## TASK BRIEF
Whenever "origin" appears in a line, please copy that line from the data.

## THE DATA

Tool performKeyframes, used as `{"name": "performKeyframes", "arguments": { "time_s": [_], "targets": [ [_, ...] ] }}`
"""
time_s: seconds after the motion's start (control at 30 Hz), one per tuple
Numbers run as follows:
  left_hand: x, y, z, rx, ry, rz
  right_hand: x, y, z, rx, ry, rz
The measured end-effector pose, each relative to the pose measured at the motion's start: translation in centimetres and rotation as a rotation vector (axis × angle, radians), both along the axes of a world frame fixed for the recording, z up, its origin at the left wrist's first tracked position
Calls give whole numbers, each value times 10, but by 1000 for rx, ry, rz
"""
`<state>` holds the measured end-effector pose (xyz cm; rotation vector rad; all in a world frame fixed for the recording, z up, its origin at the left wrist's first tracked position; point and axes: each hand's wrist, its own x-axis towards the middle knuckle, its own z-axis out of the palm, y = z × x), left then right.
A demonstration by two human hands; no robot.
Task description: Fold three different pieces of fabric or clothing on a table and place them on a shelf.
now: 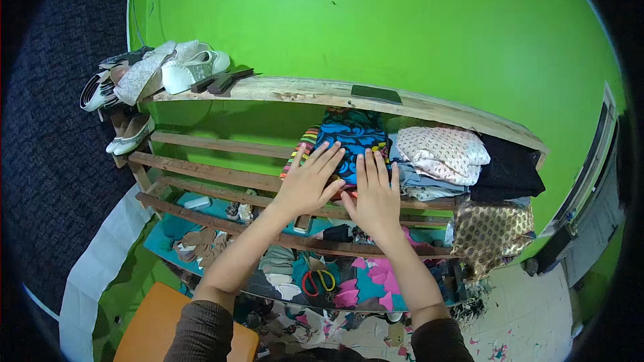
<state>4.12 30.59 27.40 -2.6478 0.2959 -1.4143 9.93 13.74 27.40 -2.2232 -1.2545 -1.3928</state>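
Left hand: the left hand [307, 184] lies flat and open, fingers spread, on the folded blue and black patterned cloth [353, 135].
Right hand: the right hand [376, 198] is open too, palm down, on the front edge of the same cloth, just beside the left hand.
Cloth: it sits on the middle slats of the wooden slatted shelf [201, 169], on top of a striped rainbow cloth [300, 151].
Next to it: a white dotted folded cloth [446, 153] and a black cloth [510, 171] lie to the right.
Top board: white shoes [194, 70] sit at the left end.
Below: red-handled scissors [315, 283] lie among cloth scraps.
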Motion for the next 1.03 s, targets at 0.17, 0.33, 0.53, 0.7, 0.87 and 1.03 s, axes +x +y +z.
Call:
{"name": "performKeyframes", "arguments": {
  "time_s": [0.17, 0.33, 0.53, 0.7, 0.87, 1.03],
  "targets": [
    [-3, -11, -11, 5, -5, 98, 2, 3, -9, 6, 54, -52],
    [-34, -21, -23, -40, -49, 152, -18, 6, -12, 66, 41, -52],
    [-123, -11, -68, -106, -8, 397, -89, 33, -48, 148, 131, 113],
    [-232, -28, -154, -274, 117, 717, -163, 47, -130, -1, 290, 277],
    [-338, -84, -239, -474, 226, 1051, -258, 44, -217, -304, 476, 578],
    [-440, -172, -280, -705, 435, 1434, -365, 3, -268, -624, 558, 893]
  ]
}}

## EXERCISE RESULT
The measured end-effector pose, each relative to the pose measured at the motion's start: translation in centimetres and rotation as a rotation vector (axis × angle, radians), both along the axes of a world frame fixed for the recording, z up, its origin at the left wrist's first tracked position
`<state>` holds the measured end-effector pose (xyz cm; rotation vector rad; all in a world frame fixed for the recording, z up, its origin at the left wrist's first tracked position; point and axes: each hand's wrist, its own x-axis towards the middle knuckle, its own z-axis out of the palm, y = z × x), left then right.

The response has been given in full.